Our minimum production run starts at 5,000 units per SKU. This allows physicians and medical professionals to launch their own branded supplement line without the massive inventory commitments required by larger manufacturers.
What regulatory support does Olympia Biosciences™ provide for physician supplement brands?
We provide complete regulatory documentation for EU markets (including EFSA compliance), U.S. FDA registration support, and can prepare dossiers for global market entry. Our team handles label compliance, health claim substantiation, and notification procedures.
Can physicians use Olympia Biosciences™ to create EBM (Evidence-Based Medicine) supplement formulas?
Yes. This is our primary specialization. We engineer supplement formulas at clinically validated dosages — matching the exact active ingredient amounts proven in peer-reviewed research, not the underdosed amounts common in commercial products. Your formula is built on the scientific evidence you trust as a clinician, with AI-verified ingredient interaction screening as an additional safety layer.
What is the process for a physician to launch their own supplement brand with Olympia Biosciences™?
The process begins with a confidential R&D consultation where you share your clinical objectives. Our team formulates an EBM-based product to your specifications, conducts AI-verified safety screening, and produces a Proof of Concept batch. After your approval, we scale to full production, handle regulatory compliance, and deliver finished, labeled products. You own 100% of the formulation IP.
Does Olympia Biosciences™ manufacture supplements for functional medicine practices?
Yes. We work extensively with functional medicine practitioners, integrative physicians, and clinics specializing in personalized nutrition. We manufacture complex multi-compound protocols at therapeutic dosages, including methylated B-vitamins, mitochondrial support formulas, and advanced adaptogen blends — all with full HPLC/GC-MS Certificates of Analysis.
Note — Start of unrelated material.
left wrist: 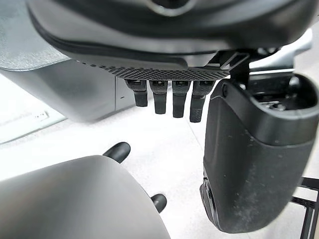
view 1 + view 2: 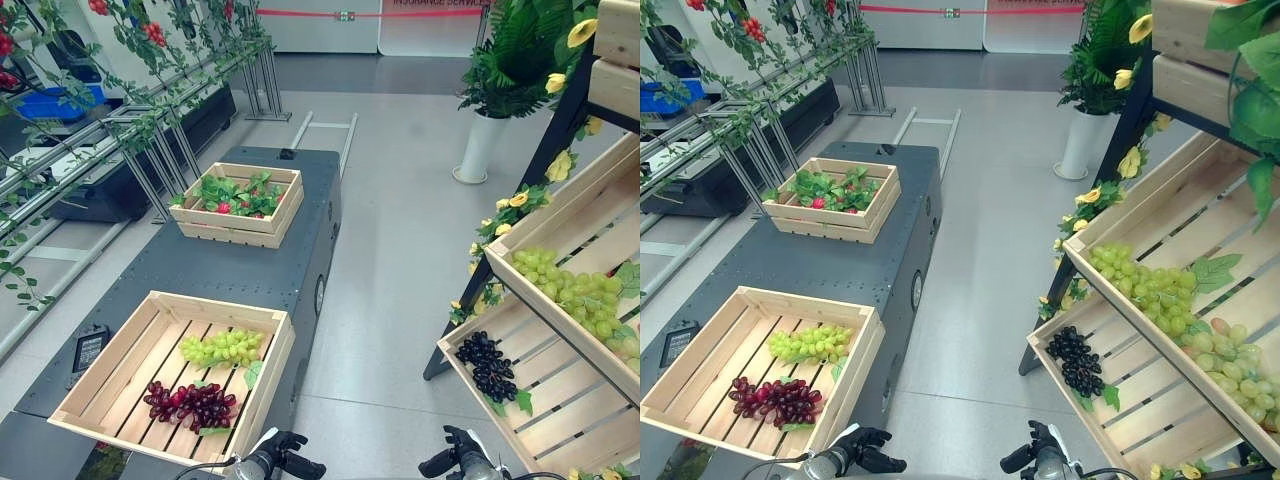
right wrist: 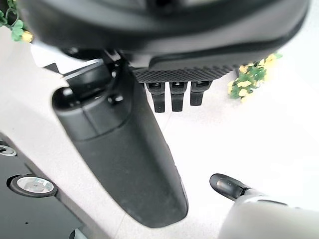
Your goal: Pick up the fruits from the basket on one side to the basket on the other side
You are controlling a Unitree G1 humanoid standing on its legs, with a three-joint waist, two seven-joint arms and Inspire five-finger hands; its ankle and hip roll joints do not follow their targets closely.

Strictly B2B / Educational R&D Disclaimer

The pharmacokinetic data, clinical references, and scientific literature referenced on this page are provided strictly for B2B formulation, educational, and R&D purposes for medical professionals, pharmacologists, and brand developers. Olympia Biosciences™ operates solely as a Contract Development and Manufacturing Organization (CDMO) and does not manufacture, market, or sell consumer end-products.

Global Regulatory & No Health Claims. Nothing on this page constitutes a health claim, medical claim, or disease-risk-reduction claim within the meaning of EU Regulation (EC) No 1924/2006, the U.S. Dietary Supplement Health and Education Act (DSHEA), or other global regulatory frameworks. These statements and raw data have not been evaluated by the Food and Drug Administration (FDA), European Food Safety Authority (EFSA), or Therapeutic Goods Administration (TGA). The raw active pharmaceutical ingredients (APIs) and formulations discussed are not intended to diagnose, treat, cure, or prevent any disease.

Client Responsibility. The B2B client who commissions a formulation from Olympia Biosciences™ bears full and sole responsibility for all regulatory compliance, health claim authorization (including EFSA Article 13/14 claim dossiers and U.S. FDA notifications), labeling, and marketing of their finished product in their target market(s). Olympia Biosciences™ provides manufacturing, formulation, and analytical services only.